- Directed by: William Beaudine
- Screenplay by: Waldemar Young
- Based on: Penrod and Sam 1916 novel by Booth Tarkington
- Starring: Leon Janney Frank Coghlan Jr. Billy Lord
- Cinematography: Roy Overbaugh
- Edited by: LeRoy Stone
- Production company: First National Pictures
- Distributed by: Warner Bros. Pictures, Inc.
- Release date: October 3, 1931;
- Running time: 71 minutes
- Country: United States
- Language: English

= Penrod and Sam (1931 film) =

1931 film

Penrod and Sam is a 1931 American pre-Code comedy film directed by William Beaudine and starring Leon Janney and Frank Coghlan Jr.
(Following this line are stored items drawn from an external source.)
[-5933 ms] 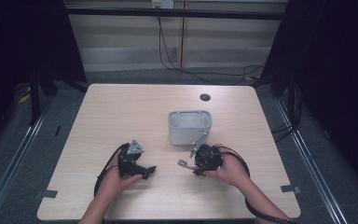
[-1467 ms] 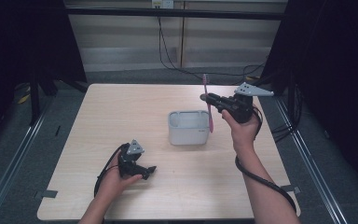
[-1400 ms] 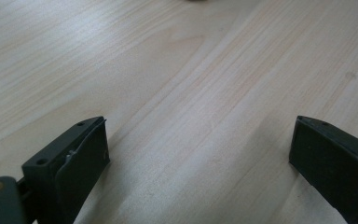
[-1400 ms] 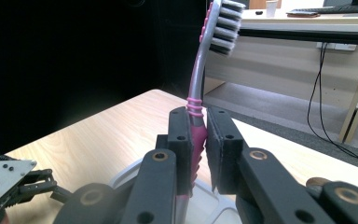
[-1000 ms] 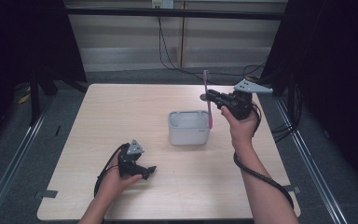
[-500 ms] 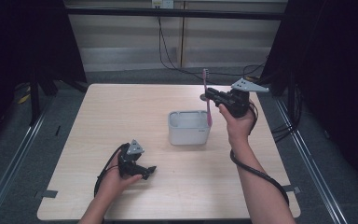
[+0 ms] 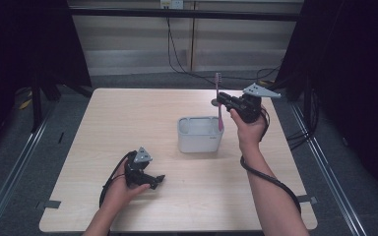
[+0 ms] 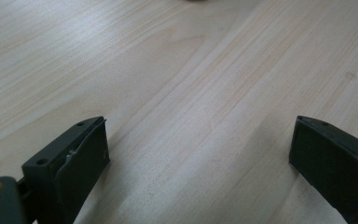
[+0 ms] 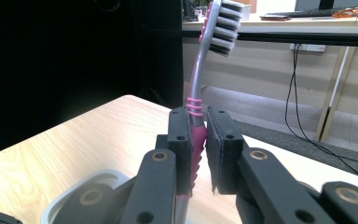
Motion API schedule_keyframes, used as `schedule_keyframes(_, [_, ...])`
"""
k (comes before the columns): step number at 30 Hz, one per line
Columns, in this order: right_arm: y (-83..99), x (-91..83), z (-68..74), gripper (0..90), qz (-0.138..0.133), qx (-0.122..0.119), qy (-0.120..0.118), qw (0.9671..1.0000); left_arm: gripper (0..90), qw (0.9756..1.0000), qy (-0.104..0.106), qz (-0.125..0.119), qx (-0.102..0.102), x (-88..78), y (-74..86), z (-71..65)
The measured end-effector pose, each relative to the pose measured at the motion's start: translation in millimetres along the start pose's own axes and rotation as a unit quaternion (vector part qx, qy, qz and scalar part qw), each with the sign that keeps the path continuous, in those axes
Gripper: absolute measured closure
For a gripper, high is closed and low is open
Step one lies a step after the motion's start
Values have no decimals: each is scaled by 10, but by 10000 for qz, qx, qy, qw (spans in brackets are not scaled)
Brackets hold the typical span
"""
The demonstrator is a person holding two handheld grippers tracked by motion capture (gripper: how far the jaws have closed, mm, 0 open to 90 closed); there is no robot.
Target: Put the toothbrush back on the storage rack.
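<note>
Pink toothbrush [image 9: 196, 135] upright, clamped in right claw [image 9: 198, 140] above grey bin [image 7: 199, 133] — left claw [image 8: 200, 154] spread.

The tabletop [image 7: 128, 123] is pale beige wood with fine, slightly darker grain lines running along it. The container [image 7: 199, 134] on it is light grey, almost white, inside and out. The toothbrush [image 9: 198, 93] has a bright pink handle that fades to translucent grey at the neck, crossed by thin pink rings; its bristles sit in alternating dark grey and white bands. Both the right gripper [image 9: 199, 140] and the left gripper [image 8: 200, 154] are matt black, with brass-coloured pivot pins on the right one. A small dark round spot [image 7: 214, 102] marks the tabletop's far side.
</note>
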State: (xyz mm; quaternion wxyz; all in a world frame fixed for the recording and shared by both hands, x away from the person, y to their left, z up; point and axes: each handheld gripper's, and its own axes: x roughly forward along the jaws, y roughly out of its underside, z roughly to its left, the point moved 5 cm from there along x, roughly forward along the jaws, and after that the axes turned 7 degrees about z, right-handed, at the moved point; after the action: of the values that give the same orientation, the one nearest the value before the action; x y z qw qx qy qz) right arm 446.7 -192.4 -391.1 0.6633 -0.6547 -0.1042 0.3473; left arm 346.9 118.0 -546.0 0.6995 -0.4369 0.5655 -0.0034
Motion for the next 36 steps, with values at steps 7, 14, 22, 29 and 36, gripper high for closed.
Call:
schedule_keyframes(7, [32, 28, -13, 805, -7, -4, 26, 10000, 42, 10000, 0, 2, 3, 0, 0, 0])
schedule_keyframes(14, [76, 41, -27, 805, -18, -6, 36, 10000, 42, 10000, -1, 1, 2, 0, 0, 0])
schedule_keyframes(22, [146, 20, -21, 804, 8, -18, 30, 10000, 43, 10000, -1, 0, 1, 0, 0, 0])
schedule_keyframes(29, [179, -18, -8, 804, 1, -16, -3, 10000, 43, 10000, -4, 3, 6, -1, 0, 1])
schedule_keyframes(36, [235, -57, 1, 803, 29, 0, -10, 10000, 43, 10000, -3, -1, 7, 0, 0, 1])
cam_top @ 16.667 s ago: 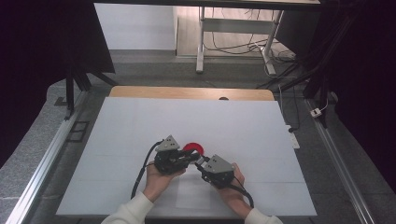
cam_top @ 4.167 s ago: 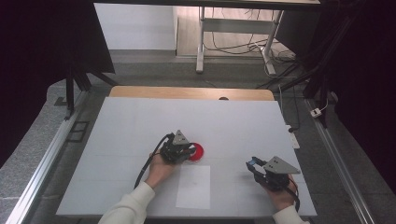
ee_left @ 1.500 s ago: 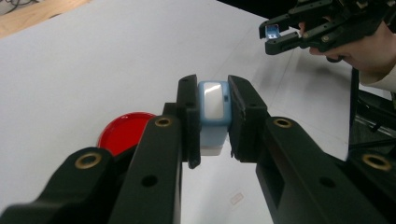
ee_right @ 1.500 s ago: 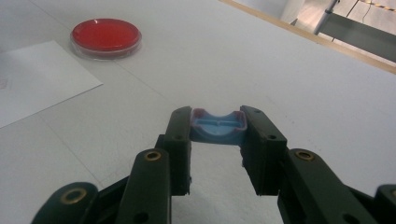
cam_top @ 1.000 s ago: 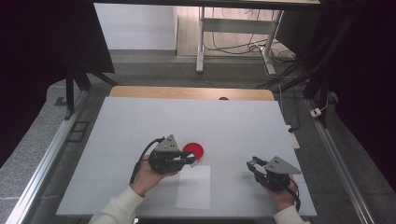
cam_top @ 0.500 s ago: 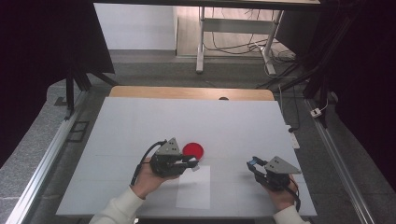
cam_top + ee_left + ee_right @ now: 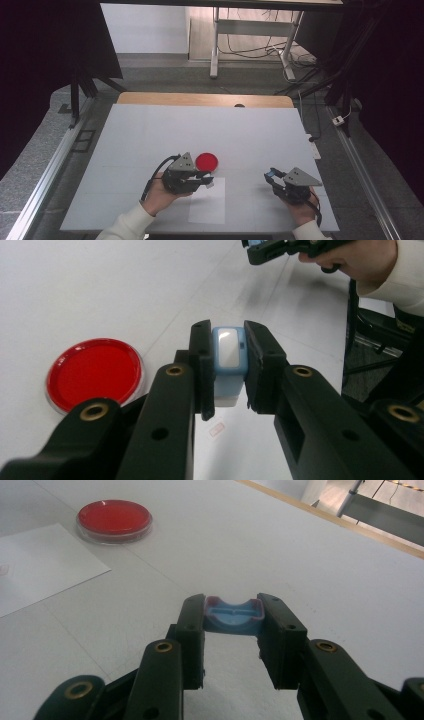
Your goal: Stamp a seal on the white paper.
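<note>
Two grippers: held one in each hand, low over the white bench [image 7: 150, 130]
Left gripper [image 7: 206, 179]: clamped on the stamp [image 7: 228, 360]; jaws pressed against its two sides
Stamp: light blue body with a pale window on top and a white lower part; upright between the jaws, lifted just above the paper sheet [image 7: 209, 205]
Paper sheet: flat on the bench, near edge toward the person; small faint reddish mark [image 7: 217, 429] seen under the left gripper
Red ink pad [image 7: 206, 161]: round, in a clear rimmed dish; on the bench just beyond the sheet's far edge and just beside the left gripper, not touched
Right gripper [image 7: 272, 176]: closed on the blue cap [image 7: 233, 614], well apart from the left gripper and off the sheet
Blue cap: shallow, hollow side turned up, with a reddish tint along its rim; pinched at both ends
Left hand [image 7: 161, 192]: wrapped around the gripper body, white sleeve at the bottom edge
Right hand [image 7: 300, 209]: same hold, near the bench's front right
Bench far edge: wooden strip [image 7: 200, 99] along it
</note>
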A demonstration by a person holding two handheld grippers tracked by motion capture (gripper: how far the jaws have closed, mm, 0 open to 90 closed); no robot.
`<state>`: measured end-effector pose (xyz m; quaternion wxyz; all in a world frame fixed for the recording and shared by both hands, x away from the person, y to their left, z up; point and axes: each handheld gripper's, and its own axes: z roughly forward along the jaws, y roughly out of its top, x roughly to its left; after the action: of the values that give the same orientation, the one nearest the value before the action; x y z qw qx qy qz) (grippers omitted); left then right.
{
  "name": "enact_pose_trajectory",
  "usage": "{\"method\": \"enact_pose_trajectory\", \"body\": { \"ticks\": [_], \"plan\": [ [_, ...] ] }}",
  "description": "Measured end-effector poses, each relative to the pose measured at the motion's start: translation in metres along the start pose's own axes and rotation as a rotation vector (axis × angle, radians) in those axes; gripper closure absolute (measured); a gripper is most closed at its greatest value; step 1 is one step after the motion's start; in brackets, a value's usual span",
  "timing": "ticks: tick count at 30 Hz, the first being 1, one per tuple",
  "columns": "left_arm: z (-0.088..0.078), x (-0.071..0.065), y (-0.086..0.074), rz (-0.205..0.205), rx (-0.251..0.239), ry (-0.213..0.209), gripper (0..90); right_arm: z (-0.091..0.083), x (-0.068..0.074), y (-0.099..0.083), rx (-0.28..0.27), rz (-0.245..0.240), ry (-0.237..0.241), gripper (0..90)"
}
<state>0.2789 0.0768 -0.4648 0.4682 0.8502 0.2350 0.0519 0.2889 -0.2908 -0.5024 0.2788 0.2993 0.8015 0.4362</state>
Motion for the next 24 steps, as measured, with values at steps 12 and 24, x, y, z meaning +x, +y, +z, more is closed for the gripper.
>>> {"method": "enact_pose_trajectory", "body": {
  "ticks": [12, 24],
  "plan": [
    [0.008, -0.005, -0.009, 0.012, 0.022, 0.008, 75.5, 0.0, 0.0, 0.0, 0.003, -0.004, -0.001, 64.3],
    [0.018, -0.003, -0.017, 0.02, 0.048, 0.026, 75.6, 0.0, 0.0, -0.001, 0.006, -0.005, -0.001, 64.3]
  ]
}}
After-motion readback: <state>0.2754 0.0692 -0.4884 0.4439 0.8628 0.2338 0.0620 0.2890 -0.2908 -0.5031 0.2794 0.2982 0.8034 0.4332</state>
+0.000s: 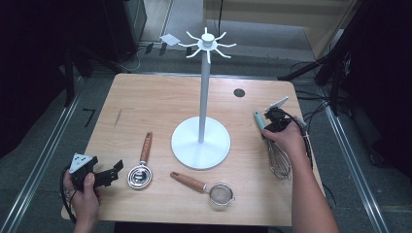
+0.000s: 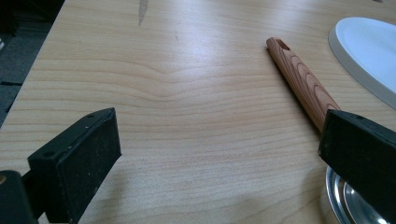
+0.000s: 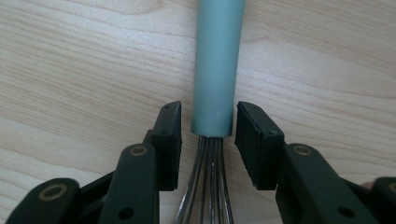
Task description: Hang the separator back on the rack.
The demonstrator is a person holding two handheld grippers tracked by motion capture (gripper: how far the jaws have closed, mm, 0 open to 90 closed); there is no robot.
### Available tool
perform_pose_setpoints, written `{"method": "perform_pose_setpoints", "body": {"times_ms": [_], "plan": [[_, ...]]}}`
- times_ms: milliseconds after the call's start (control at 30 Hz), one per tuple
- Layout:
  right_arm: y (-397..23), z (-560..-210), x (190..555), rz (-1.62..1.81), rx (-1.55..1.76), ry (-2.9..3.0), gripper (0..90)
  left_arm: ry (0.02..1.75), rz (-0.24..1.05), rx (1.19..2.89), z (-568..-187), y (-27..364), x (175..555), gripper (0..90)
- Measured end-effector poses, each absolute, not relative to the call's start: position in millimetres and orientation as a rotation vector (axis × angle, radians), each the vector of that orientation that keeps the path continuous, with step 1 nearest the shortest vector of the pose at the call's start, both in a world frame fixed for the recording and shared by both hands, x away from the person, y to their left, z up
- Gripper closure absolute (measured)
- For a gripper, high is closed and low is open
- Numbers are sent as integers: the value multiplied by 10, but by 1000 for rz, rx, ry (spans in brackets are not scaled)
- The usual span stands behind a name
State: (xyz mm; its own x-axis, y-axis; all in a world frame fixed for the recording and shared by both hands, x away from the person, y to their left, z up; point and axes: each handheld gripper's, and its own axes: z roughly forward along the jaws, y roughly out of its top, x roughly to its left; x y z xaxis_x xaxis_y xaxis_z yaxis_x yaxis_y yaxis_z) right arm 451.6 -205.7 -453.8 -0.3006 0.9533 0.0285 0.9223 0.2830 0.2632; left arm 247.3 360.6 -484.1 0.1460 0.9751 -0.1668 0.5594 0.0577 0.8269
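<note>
While R gripper [image 3: 205,140] jaws straddle the whisk [image 3: 214,65] at the handle's lower end, a slim gap shows each side, no pinch yet. Whisk lies flat at table [image 1: 160,97] R edge. L gripper [image 2: 219,154] spread wide, empty, near ladle [image 1: 141,170]. Strainer [image 1: 214,190] also flat; rack [image 1: 204,87] hooks bare. Judged: hanging not begun, 3 utensils left.

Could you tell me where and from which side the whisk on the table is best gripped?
Grip the whisk on its teal handle, probably just above where the wires begin: it is a straight, round, firm bar lying flat on the table, while the wires would flex. Come from above, one jaw on each side. The right hand-held gripper already straddles that end, with its pads not yet pressing.
</note>
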Motion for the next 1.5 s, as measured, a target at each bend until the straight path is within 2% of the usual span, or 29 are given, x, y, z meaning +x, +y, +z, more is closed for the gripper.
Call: {"method": "perform_pose_setpoints", "body": {"times_ms": [400,800,1133,1500], "plan": [[-1986,-4638,4684,222,1867,2406,696,1518,635,1608,-4841,3608,2475,0],[-1960,-4641,4717,192,1892,2403,709,1516,634,1610,-4841,3608,2476,0],[-1995,-4595,4665,277,1879,2391,710,1515,633,1609,-4841,3608,2477,0],[-2016,-4391,4523,467,1822,2342,710,1514,634,1609,-4841,3607,2476,0]]}}
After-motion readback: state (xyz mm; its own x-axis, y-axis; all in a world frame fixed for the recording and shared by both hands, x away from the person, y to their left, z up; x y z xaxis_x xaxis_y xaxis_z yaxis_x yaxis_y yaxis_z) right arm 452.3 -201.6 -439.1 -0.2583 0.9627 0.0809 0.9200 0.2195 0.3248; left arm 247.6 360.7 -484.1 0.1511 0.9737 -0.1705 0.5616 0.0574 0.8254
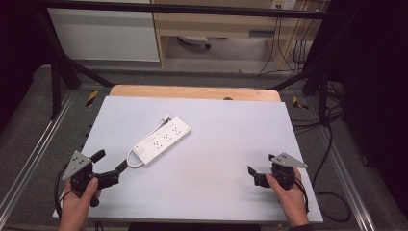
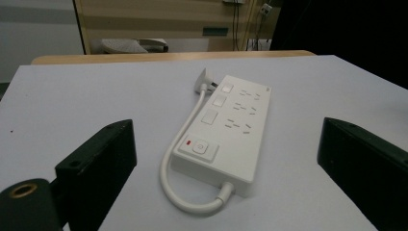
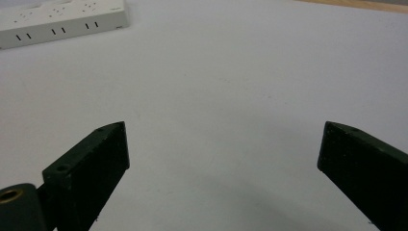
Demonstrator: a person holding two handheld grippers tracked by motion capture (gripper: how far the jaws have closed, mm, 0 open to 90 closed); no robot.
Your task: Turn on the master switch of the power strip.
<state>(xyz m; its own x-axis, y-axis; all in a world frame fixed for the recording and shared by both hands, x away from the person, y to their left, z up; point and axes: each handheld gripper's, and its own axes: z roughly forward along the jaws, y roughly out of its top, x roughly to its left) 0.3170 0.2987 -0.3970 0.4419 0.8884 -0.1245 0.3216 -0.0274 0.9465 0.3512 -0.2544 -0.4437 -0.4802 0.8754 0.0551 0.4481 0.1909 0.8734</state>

It is an adaptation of the novel Penrod and Sam by Booth Tarkington. Beaudine had previously directed a 1923 silent version, and was invited to remake his earlier success.

==Plot==
Penrod Schofield and Sam Williams are good friends and founding members of the In-Or-In boy's club. Penrod is perpetually in trouble at school and in the neighborhood because of the pranks he plays. Georgie Bassett and Rodney Bitts, two other boys at school, are always complaining to adults about Penrod and Sam, so the boys will not allow them into their club. When Georgie's father, Mr. Bassett, tells this to Penrod's father, Henry Schofield, Mr. Schofield insists that the boys invite Georgie to join their club. Having been forced into accepting Georgie, they decide to make his initiation especially unpleasant. Rodney, who also dislikes the boys, then pretends that Penrod and Sam harmed him, and the two boys are unfairly punished. Meanwhile, Penrod and Sam argue over a girl, Marjorie Jones, whom they both like, and Penrod's dog, Duke, is run over by a car. Penrod hits his lowest period when Penrod's father sells the empty lot where the clubhouse is located to Mr. Bitts, who throws the boys off the land. Out of revenge, Rodney even refuses to allow Penrod to visit Duke's grave next to the clubhouse. When he realizes how much the lot means to Penrod, Mr. Schofield buys the land back from Mr. Bitts, and having learned his lesson, Penrod makes up with Sam and invites Rodney to join the club.

==Cast==
- Leon Janney as Penrod
- Frank Coghlan Jr. as Sam
- Margaret Marquis as Marjorie Jones
- Billy Lord as Georgie Bassett
- Michael Stuart as Rodney Bitts
- Jimmy Robinson as Herman Washington
- Robert Dandridge as Verman Washington
- Matt Moore as Henry Schofield
- Dorothy Peterson as Mrs. Schofield
- Helen Beaudine as Margaret Schofield
- Johnny Arthur as Mr. Bassett
- ZaSu Pitts as Mrs. Bassett
- Charles Sellon as Mr. Bitts

==Preservation status==
This film as well as a 1923 silent and the 1936 update are all preserved in the Library of Congress collection.

==Bibliography==
- Marshall, Wendy L. William Beaudine: From Silents to Television. Scarecrow Press, 2005.